The copy you give must match the lines from the top of the data through the line containing "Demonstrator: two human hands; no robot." exactly, and it must hold no pictures.

(Extracted data entries)
****
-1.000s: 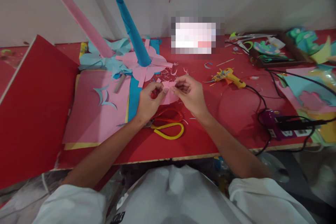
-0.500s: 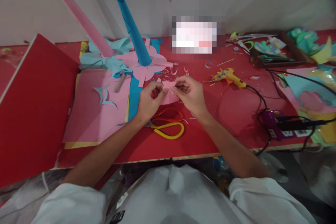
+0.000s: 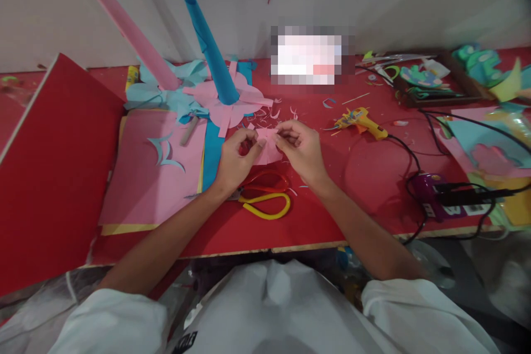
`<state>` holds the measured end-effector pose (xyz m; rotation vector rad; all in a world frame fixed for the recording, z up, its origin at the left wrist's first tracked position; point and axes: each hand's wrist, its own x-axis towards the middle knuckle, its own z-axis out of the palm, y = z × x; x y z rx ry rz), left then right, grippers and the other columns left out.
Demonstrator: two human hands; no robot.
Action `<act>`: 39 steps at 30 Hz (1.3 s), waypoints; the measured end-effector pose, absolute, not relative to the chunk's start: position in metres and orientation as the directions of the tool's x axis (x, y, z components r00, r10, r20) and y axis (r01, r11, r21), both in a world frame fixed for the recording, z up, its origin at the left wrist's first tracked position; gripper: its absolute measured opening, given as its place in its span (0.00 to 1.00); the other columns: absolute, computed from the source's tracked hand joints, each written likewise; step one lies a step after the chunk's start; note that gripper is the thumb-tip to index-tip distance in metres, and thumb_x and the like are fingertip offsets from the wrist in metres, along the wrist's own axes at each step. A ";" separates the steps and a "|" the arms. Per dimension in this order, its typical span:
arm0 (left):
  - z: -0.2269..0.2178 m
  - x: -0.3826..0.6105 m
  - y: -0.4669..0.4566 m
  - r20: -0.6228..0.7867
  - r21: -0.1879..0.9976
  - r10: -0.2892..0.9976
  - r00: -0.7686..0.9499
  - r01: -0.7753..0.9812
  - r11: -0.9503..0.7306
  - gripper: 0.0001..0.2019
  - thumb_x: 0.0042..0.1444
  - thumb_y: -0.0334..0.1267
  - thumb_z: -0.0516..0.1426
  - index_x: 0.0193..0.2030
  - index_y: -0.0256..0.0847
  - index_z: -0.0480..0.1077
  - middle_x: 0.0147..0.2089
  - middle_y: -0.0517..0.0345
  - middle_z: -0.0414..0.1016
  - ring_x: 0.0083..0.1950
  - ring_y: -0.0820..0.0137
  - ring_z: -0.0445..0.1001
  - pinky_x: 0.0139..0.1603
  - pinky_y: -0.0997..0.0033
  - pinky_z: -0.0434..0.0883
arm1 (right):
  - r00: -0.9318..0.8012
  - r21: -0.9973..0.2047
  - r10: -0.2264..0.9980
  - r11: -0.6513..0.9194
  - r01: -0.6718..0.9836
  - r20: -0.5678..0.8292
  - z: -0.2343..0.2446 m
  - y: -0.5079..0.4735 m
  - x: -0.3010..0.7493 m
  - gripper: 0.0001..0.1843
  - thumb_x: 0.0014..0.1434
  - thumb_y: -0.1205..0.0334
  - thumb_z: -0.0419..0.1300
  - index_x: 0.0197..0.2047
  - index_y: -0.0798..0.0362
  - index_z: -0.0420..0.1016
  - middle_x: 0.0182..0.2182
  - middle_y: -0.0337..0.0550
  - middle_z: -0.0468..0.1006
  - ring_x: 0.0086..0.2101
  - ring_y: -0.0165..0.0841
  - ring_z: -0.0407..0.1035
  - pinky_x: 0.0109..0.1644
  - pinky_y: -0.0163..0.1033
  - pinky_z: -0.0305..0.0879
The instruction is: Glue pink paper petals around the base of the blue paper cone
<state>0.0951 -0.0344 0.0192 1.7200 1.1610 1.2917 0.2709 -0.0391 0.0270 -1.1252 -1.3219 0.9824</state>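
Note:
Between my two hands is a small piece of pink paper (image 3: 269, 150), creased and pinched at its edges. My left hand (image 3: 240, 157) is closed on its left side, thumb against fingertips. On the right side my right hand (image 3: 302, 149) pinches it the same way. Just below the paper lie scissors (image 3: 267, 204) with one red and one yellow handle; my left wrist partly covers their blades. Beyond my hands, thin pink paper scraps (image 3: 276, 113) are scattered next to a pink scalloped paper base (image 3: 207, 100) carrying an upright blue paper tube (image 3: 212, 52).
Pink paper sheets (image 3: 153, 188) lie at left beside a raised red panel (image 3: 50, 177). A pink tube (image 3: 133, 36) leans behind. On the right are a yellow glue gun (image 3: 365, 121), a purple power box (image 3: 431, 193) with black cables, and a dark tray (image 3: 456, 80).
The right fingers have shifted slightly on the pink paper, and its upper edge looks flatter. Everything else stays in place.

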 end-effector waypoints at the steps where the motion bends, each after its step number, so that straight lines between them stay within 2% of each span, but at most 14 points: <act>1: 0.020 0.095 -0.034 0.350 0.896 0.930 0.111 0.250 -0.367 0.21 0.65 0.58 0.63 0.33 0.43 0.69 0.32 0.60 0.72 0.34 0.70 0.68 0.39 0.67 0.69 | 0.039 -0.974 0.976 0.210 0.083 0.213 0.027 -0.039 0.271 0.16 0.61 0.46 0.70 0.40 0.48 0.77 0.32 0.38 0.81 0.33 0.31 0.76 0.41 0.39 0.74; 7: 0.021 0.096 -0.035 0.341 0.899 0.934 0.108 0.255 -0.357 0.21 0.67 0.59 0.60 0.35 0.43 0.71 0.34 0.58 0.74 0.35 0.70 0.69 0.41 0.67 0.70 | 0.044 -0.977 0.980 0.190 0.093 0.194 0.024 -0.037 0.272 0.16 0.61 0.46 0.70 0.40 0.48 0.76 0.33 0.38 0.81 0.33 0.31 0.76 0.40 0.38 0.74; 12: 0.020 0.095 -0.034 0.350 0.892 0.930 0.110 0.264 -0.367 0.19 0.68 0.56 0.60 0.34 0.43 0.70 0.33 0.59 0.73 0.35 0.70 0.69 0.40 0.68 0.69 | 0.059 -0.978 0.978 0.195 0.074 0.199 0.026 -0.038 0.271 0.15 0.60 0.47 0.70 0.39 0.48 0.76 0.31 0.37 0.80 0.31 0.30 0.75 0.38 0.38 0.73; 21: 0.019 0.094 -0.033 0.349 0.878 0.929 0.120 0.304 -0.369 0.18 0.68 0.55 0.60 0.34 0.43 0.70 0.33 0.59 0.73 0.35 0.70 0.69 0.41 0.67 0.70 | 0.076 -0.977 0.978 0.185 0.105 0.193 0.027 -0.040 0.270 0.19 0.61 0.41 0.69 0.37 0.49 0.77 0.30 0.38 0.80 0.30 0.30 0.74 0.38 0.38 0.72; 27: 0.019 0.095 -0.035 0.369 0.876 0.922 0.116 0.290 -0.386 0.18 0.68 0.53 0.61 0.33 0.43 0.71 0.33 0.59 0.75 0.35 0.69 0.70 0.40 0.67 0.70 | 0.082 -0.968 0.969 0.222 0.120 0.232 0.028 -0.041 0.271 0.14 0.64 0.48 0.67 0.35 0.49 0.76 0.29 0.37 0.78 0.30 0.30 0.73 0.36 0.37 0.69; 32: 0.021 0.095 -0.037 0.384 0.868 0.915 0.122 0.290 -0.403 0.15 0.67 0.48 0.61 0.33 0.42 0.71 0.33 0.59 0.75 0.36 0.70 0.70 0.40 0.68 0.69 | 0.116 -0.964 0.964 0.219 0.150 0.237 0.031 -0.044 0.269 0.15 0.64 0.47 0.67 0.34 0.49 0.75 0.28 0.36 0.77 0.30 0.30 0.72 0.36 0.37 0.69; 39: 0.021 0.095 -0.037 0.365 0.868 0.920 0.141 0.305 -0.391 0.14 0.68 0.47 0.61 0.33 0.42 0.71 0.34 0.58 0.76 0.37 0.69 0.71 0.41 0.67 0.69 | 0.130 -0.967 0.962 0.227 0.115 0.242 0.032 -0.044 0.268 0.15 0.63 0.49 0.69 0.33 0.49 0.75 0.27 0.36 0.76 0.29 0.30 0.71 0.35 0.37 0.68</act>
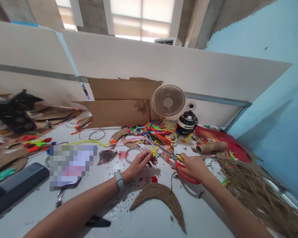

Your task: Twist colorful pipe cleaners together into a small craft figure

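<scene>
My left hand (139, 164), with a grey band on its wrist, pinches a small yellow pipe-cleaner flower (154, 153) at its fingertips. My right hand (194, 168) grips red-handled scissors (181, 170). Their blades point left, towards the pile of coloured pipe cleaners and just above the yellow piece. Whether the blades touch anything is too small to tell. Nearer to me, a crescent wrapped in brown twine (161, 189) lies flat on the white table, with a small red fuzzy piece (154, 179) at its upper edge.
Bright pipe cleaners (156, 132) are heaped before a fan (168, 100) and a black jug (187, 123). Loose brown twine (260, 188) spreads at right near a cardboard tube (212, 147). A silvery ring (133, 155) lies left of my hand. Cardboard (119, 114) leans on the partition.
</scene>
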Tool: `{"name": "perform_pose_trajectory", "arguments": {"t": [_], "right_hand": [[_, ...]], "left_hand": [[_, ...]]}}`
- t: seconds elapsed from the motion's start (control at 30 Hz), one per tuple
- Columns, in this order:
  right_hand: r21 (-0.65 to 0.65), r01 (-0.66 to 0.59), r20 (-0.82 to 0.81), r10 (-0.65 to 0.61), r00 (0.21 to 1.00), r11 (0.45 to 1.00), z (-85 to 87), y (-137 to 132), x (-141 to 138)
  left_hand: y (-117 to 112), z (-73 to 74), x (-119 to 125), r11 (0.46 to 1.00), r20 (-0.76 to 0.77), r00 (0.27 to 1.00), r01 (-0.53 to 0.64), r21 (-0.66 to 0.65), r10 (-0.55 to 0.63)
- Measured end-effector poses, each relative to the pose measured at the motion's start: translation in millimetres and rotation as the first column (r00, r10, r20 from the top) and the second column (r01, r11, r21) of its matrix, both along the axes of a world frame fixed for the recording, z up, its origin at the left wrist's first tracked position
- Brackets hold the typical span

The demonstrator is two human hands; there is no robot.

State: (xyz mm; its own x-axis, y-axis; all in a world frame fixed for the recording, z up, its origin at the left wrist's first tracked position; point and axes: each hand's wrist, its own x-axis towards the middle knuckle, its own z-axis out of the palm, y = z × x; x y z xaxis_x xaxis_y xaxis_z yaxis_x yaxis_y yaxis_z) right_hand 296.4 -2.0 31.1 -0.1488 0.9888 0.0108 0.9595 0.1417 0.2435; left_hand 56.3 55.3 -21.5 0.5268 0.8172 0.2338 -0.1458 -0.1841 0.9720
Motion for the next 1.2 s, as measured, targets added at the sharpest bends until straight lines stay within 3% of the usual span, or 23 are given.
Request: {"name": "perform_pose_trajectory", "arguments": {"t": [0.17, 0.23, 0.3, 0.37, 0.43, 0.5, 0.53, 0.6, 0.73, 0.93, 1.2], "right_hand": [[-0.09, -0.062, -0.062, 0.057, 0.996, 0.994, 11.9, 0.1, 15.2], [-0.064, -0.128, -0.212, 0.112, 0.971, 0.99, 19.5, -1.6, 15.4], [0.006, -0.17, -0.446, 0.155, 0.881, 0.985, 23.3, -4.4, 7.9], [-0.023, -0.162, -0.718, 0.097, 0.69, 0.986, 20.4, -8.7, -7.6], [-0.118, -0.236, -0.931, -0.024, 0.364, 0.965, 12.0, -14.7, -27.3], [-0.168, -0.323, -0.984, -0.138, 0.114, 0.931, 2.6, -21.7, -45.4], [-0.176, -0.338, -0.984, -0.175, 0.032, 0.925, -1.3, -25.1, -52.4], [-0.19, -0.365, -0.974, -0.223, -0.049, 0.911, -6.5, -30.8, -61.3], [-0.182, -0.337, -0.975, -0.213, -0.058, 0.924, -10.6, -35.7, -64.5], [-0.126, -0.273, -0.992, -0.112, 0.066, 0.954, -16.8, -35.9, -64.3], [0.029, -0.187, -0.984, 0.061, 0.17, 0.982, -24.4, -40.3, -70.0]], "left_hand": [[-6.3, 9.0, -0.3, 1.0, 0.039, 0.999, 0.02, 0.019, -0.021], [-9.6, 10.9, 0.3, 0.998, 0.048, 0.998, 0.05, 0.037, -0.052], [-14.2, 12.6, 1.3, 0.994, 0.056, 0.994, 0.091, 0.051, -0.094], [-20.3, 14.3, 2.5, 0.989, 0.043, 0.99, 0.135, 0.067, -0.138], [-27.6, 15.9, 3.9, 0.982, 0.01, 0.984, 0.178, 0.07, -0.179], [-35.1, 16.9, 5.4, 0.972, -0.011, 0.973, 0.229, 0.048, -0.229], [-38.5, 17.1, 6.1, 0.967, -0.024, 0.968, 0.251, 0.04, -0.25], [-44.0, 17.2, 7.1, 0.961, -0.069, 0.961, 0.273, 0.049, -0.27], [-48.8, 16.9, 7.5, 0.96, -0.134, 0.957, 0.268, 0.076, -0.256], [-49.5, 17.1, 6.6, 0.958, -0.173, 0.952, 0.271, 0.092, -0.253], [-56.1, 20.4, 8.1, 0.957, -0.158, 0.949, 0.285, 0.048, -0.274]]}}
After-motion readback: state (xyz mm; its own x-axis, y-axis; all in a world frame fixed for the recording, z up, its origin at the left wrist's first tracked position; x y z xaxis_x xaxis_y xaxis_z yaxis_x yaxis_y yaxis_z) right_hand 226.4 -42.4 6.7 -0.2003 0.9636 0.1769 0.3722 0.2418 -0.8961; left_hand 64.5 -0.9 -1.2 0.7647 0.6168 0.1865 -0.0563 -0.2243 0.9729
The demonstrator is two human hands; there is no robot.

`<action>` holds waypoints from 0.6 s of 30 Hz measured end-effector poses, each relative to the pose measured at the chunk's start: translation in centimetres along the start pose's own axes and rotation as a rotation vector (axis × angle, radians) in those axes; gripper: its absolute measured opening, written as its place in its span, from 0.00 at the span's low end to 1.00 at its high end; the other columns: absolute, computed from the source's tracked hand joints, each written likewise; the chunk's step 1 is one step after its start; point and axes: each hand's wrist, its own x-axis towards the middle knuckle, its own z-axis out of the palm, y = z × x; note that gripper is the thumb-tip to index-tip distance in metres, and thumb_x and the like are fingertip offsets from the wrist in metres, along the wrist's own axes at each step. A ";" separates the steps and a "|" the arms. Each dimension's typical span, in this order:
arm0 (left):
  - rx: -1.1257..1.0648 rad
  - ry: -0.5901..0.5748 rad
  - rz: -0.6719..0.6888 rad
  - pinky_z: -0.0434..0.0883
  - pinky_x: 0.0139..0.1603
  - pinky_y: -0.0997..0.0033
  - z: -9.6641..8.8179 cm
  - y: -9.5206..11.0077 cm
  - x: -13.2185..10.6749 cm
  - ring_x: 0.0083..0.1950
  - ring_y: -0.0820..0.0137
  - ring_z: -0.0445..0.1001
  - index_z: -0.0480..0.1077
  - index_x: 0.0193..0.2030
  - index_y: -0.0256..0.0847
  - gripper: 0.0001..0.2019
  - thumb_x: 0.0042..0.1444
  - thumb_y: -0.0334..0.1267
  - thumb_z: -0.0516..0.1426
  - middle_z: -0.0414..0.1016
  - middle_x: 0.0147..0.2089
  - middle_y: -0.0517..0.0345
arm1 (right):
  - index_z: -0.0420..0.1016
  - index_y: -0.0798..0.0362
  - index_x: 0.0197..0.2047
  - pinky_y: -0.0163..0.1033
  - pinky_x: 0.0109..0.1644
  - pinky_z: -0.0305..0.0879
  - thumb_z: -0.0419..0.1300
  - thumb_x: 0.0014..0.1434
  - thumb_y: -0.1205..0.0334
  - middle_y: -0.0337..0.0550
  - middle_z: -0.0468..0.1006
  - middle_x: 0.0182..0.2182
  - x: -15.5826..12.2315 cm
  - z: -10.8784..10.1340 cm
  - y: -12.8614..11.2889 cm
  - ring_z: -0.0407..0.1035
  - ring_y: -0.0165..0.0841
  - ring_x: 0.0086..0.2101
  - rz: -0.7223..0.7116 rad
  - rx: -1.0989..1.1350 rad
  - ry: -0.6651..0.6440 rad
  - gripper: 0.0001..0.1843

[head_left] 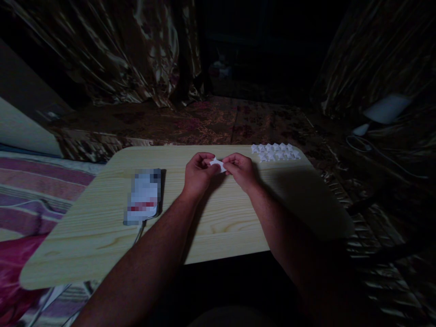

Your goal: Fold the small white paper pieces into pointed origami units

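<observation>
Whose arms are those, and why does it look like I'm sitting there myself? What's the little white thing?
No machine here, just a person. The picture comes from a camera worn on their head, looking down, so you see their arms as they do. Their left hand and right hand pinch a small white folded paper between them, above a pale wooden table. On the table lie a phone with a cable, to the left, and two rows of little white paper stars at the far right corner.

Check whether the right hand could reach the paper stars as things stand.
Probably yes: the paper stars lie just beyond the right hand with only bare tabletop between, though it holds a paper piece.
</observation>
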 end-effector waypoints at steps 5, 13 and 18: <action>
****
▸ Reply
-1.000s: 
-0.500s: 
+0.000s: 
`<state>` holds the measured end-effector pose (xyz m; rotation vector rad; all in a world frame fixed for the recording, z up, its origin at the left wrist's first tracked position; point and axes: each hand's wrist, its own x-axis towards the middle knuckle, its own z-axis out of the palm, y = z × x; x y z rx ry rz), left then right, grippers and the other columns left out.
Demonstrator: two human hands; no robot.

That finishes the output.